Approximate time: 30 minutes
Learning Objectives
- Run the multiQC tool to gather QC metrics from multiple tools for all samples
- Assess and compare QC metrics among samples
Documenting results and gathering QC metrics
As you go through the RNA-seq workflow (or any data analysis workflow), it is important to document the parameters you used for running the analysis. In addition, it is also very important to document the metrics/results at every step. Careful evaluation of metrics is a form of QC, and it will enable you to identify any issues with the data and/or the parameters you are using, as well as alert you to the presence of contamination or systematic biases, etc.

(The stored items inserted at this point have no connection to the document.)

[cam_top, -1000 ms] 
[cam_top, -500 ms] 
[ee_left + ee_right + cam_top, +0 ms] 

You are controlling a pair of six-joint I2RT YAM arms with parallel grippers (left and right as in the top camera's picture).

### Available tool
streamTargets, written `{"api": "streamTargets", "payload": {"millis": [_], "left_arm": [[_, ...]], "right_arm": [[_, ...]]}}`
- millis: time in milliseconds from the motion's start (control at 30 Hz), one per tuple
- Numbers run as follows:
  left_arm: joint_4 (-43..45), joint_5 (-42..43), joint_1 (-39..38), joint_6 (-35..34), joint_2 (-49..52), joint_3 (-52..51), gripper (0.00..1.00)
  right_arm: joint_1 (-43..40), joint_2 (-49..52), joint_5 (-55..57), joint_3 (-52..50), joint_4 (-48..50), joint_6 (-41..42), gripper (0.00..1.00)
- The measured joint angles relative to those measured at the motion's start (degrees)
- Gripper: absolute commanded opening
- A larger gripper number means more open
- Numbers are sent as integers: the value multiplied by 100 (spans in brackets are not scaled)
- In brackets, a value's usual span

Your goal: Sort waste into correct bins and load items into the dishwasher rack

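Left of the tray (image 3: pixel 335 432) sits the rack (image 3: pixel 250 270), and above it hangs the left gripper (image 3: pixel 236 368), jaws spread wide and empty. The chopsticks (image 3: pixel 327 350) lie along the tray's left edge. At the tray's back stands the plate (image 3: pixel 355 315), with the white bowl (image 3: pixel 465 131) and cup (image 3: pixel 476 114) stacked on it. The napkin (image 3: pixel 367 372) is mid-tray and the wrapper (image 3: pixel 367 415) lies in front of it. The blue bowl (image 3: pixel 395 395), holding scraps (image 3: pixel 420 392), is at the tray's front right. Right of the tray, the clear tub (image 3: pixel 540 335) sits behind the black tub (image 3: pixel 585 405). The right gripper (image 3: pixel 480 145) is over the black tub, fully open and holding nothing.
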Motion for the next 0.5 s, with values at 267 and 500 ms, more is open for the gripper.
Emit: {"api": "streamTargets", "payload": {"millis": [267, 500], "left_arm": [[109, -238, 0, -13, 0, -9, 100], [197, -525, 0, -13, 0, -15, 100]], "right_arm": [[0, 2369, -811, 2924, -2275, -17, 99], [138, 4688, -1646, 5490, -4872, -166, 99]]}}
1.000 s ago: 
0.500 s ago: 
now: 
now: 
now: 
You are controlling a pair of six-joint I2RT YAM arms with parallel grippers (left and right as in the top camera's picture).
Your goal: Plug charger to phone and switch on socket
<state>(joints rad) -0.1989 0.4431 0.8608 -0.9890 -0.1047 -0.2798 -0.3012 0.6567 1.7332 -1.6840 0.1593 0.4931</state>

There are several metrics you can evaluate in the RNA-seq workflow. Below are 3 important ones that you should keep track of for each sample:
- number of raw reads
- percentage of reads aligned to genome
- percentage of reads associated with genes
An important QC step is to make sure that these metrics are consistent across the samples for a given experiment, and any outliers should be investigated further.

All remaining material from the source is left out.